Task description
Copy out exactly the lines below that run from the one holding "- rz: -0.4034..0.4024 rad" to the one holding "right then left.", keeping both of those lines and no others.

Stored entries:
++++++++++
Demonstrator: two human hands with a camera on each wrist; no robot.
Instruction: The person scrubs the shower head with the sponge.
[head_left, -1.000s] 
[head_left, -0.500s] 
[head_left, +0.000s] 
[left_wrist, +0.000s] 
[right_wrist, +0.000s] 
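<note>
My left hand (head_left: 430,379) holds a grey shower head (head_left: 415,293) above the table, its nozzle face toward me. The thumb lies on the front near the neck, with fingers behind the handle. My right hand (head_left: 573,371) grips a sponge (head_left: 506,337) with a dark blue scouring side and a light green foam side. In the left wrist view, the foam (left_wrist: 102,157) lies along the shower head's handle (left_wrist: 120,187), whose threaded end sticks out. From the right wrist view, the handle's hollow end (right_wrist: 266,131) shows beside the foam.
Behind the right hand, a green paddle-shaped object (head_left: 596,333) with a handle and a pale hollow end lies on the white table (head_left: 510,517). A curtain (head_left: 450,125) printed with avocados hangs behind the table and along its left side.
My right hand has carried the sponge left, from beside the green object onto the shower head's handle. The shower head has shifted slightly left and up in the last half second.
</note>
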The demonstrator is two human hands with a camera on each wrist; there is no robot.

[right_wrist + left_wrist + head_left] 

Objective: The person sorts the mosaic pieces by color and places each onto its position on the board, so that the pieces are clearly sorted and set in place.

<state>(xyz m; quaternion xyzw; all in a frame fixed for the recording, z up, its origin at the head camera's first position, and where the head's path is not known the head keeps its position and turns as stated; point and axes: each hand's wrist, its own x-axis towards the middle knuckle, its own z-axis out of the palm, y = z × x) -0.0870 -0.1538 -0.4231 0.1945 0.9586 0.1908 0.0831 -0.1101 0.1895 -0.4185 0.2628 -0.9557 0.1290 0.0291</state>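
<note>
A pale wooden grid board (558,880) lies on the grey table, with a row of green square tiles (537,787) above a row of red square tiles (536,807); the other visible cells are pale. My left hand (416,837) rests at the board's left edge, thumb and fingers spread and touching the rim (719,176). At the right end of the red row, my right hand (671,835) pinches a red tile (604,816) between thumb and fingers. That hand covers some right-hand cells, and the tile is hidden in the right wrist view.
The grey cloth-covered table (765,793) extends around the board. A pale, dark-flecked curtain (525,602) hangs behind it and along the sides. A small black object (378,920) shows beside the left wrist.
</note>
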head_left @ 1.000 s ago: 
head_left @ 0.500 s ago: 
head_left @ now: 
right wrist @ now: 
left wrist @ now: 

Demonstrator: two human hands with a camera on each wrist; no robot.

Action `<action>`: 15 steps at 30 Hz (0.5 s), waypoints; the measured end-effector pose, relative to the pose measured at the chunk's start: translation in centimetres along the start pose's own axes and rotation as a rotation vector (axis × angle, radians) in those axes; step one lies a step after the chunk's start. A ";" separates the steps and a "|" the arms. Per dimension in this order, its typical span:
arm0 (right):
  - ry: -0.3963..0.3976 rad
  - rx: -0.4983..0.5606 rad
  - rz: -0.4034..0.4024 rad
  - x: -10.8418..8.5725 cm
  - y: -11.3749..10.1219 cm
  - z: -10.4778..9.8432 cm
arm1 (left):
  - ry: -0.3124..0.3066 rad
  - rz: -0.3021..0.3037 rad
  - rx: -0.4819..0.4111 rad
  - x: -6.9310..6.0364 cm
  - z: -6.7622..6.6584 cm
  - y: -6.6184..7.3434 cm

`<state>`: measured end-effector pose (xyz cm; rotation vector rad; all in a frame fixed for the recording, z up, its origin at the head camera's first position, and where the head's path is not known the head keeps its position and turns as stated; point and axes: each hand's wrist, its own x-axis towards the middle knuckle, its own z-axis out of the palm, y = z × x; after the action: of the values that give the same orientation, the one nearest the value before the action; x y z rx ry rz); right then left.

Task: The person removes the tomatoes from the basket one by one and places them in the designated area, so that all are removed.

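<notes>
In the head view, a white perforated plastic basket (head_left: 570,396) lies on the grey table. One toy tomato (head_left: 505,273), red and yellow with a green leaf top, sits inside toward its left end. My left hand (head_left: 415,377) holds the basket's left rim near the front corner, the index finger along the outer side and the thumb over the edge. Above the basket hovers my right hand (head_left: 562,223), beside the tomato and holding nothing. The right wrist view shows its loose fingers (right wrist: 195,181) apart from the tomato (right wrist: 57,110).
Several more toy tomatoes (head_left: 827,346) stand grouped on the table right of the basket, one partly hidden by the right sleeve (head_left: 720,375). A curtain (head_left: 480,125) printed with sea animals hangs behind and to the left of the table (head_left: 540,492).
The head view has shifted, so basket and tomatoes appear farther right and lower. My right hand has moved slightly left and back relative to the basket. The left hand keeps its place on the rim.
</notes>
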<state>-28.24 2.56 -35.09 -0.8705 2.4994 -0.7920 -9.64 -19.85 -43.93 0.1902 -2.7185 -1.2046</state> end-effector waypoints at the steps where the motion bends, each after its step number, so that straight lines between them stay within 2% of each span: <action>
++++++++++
Task solution
  - rz: -0.4034..0.4024 rad
  - x: -10.8418..8.5725 cm
  - y: -11.3749..10.1219 cm
  - z: -10.4778..9.8432 cm
arm1 (left):
  - ry: -0.3124..0.3066 rad
  - rz: -0.3021..0.3037 rad
  - rx: -0.4819..0.4111 rad
  - x: -6.9310..6.0364 cm
  - z: -6.7622..6.6584 cm
  - y: -6.6184..7.3434 cm

`<state>`: measured end-effector pose (xyz cm; rotation vector rad; all in a frame fixed for the recording, z up, its origin at the head camera's first position, and where the head's path is not known the head keeps its position and turns as stated; point and axes: each hand's wrist, its own x-axis towards the middle knuckle, its own z-axis out of the palm, y = z × x; after the action: of the values that give the same orientation, the one nearest the value before the action; x y z rx ry rz); right then left.

Nothing remains to be added to the output.